Elena had bumped Tara, an electronics expert, off her mission in favor of someone she deemed a better fit. Tara had taken the consolation prize, one rotation of work on the lunar base and ended up on this shuttle.
“Why are you at the controls?” Elena asked in a harsh whisper.
“I have pilot training.”
“Not for a shuttle.” Elena took a deep breath.
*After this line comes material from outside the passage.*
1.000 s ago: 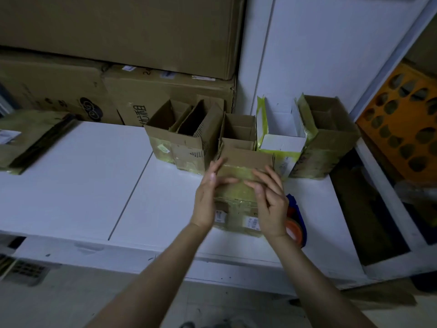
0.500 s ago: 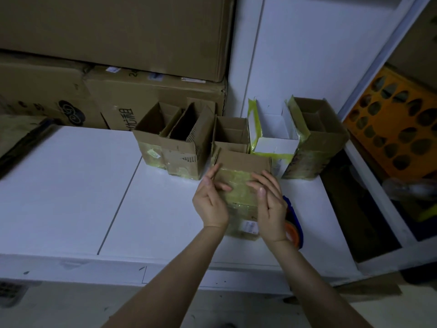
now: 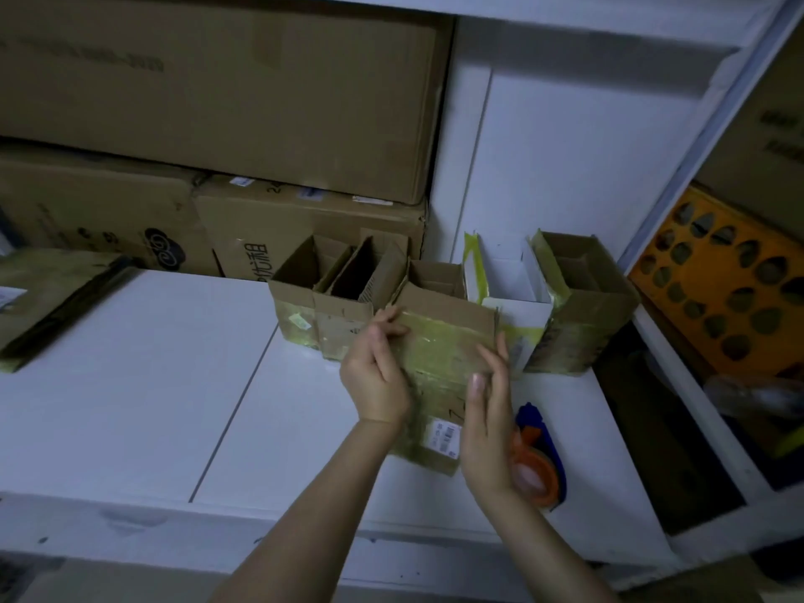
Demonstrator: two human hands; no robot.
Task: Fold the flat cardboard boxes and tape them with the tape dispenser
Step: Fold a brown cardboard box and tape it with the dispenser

She didn’t want another fight. “I want to speak to the pilot. Where is he?”
“He’s working on our thruster electronics. You’ll have to wait until he’s done. In the meantime, why don’t you sit?”
“Tell me what you know.” She stopped herself from adding that shouldn’t take long.
“Not a single switch, circuit or gear problem.”
Reese Paswitch sat nearby; her bloodshot eyes and knotted brow betrayed shell shock. Even her cheeks sagged, hardly the image she would want at her wedding. Passengers stared at the screen. Several got up and approached.
Elena tried to focus on the science, but her mind remained foggy. She couldn’t account for traveling so far so fast. Although her sponsors had exhausted every resource to find the fastest way to the outer solar system, even their long-distance spaceship couldn’t achieve these speeds.
“What do you make of this?” Elena asked, lowering her voice.
“We lost controls an hour into the flight,” Marc whispered.
The bulky control panel had no flashing lights. No displays hinted at anything wrong except for that Jovian mass ahead of them. “Why didn’t you wake me?” Elena asked.
“I tried,” Marc said. “You must have taken extra sedatives.”
To avoid you. A sharp pain stabbed behind her right eye. She dropped into the pilot’s seat and immediately her eyes felt leaden, ready for sleep. She took a deep breath and clenched her fists. “Not much, though my head’s ready to explode.”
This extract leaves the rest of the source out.